Instagram yasağının gerçek motivasyonları
Geçtiğimiz Cuma gününden beri Instagram Türkiye'de erişime kapalı. Hükümet ve Instagram yetkilileri arasında dün (Pazartesi) yapılan toplatıda da bir sonuç çıkmadı ve erişim yasağı bugün (Salı) itibariyle halen devam etmekte.
Bu konuda resmi bir açıklama yapılmamış olmakla beraber, ki sadece bu bile karardaki keyfiliği açıkça gösteriyor, öyle anlaşılıyor ki, kapatmayı tetikleyen Instagram'ın geçtiğimiz hafta İran’da suikaste uğrayan Hamas’ın siyasi büro şefi İsmail Haniye’yle ilişkili paylaşımlara sansür uygulaması oldu.
Malûm, başta ABD ve AB olmak üzere birçok Batılı devlet/kuruluş Hamas’ı bir “terör örgütü” olarak görüyor. Dolayısıyla, Haniye ile ilgili paylaşımlar da terörizm propagandası olarak değerlendirilip sansüre uğrayabiliyor.
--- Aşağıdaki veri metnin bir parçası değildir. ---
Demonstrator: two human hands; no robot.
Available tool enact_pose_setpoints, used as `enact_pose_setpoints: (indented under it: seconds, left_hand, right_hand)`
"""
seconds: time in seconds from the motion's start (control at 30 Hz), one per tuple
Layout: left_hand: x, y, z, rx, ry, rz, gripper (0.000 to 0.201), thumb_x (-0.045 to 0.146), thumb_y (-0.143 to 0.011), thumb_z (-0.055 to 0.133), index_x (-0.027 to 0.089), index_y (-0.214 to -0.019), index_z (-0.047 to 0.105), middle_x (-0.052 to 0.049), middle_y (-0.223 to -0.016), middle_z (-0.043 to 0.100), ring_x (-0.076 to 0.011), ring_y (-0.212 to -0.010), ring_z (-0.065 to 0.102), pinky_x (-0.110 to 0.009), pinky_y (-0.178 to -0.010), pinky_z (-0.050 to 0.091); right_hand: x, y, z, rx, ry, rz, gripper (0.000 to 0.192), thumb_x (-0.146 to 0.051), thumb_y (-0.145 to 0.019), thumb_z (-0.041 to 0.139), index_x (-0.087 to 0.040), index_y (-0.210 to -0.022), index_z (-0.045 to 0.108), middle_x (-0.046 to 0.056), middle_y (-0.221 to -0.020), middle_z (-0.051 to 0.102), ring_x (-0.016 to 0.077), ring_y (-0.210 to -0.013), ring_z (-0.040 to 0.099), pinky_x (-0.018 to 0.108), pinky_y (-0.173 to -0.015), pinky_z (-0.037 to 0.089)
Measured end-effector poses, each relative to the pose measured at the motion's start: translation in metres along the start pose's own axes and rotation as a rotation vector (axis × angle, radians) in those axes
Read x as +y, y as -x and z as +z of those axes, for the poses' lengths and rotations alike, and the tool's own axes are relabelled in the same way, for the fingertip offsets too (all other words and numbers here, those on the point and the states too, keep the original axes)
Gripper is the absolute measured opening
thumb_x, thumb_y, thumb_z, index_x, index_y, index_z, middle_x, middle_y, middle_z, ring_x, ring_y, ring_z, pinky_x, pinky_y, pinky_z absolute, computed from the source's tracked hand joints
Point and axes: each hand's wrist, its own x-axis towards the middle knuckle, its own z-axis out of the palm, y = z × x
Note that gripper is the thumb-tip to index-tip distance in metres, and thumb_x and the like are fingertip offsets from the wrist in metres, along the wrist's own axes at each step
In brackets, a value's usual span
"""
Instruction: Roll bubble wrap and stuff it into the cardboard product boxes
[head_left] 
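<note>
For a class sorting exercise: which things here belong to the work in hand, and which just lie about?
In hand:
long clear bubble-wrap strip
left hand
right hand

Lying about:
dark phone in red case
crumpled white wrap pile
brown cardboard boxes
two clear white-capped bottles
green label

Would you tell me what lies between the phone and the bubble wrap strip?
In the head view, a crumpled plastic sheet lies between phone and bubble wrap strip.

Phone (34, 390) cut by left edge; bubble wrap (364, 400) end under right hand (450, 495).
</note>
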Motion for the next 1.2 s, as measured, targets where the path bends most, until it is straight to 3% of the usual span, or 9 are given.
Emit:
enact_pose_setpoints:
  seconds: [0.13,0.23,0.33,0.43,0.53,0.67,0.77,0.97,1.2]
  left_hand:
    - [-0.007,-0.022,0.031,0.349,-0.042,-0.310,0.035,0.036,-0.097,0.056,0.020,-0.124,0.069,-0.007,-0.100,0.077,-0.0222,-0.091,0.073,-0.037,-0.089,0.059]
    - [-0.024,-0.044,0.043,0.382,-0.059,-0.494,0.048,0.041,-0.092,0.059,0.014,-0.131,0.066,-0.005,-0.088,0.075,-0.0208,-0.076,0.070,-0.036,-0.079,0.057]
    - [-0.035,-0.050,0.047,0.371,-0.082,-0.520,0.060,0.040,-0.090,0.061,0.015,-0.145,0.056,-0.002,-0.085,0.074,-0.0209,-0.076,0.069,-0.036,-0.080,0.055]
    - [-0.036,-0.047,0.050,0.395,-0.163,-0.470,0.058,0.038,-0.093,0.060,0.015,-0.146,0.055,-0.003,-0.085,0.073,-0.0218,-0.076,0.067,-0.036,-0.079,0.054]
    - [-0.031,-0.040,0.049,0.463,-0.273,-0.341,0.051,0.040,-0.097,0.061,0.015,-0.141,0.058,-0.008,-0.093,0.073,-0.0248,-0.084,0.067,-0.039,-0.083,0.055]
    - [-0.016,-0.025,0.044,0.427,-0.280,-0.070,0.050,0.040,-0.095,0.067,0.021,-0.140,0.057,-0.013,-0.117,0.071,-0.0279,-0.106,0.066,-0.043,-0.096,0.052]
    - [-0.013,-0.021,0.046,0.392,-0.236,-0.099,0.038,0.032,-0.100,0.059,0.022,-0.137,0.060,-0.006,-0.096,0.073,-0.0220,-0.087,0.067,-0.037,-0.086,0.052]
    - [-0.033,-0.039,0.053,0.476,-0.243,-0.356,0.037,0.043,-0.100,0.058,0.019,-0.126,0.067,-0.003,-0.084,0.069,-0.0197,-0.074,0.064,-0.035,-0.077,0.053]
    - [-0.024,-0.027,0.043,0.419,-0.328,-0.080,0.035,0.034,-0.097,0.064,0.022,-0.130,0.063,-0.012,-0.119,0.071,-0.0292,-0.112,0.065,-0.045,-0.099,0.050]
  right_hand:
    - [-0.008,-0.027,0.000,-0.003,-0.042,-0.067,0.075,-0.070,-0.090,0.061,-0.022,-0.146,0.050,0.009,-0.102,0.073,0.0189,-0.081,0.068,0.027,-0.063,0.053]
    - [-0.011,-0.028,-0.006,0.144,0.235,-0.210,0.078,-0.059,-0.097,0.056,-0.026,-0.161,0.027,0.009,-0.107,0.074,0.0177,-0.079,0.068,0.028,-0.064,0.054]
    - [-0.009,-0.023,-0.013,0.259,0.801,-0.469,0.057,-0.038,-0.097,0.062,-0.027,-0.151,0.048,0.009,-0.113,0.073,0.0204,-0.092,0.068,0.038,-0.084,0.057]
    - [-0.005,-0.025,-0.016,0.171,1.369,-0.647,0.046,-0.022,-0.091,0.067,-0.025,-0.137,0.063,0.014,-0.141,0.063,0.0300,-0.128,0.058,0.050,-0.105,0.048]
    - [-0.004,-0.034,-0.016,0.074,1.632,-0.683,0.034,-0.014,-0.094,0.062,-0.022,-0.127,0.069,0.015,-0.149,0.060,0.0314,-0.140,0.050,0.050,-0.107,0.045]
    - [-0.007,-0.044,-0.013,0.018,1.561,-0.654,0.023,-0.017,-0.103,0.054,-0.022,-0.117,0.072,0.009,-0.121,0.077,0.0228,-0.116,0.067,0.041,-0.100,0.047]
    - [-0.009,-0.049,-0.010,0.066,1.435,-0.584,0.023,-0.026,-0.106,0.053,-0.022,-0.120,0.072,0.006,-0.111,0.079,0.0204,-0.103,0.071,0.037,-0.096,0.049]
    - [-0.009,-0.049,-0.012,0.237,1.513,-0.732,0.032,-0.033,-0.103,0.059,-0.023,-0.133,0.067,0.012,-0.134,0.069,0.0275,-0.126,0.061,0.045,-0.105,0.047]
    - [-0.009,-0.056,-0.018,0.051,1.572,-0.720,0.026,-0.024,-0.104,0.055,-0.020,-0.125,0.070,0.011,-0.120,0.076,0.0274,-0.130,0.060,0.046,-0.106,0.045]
Aslında burada gerçekten de Batılı sosyal medya şirketleri açısından bir ikiyüzlülük var.
Hamas’ı sadece Batılı devletler ve birkaç Latin Amerika devleti “terör örgütü” olarak tanıyor, ancak dünyanın geri kalanı tanımıyor. Kaldı ki, Hamas bir terör örgütü olarak görülse bile, ki gerçekten de sivillere saldırarak terör eylemleri yapıyor, İsrail de Hamas gibi terör yöntemleri uygulamıyor mu? Hem de kat kat fazlasını uyguluyor.
Hamas bir “terör örgütü” ise İsrail de o zaman bir “terör devleti”.
Peki, Instagram veya Facebook gibi sosyal medya platformlarında İsrail’le ilgili paylaşım yapmaya herhangi bir engel var mı? Elbette ki yok.
Dolayısıyla, bu sosyal medya şirketlerinin temel derdinin terörizm olmadığını, Filistin-İsrail çatışmasında politik bir tutum alarak İsrail’in yanında konumandıklarını görüyoruz.
Bu açıkça bir ikiyüzlülük.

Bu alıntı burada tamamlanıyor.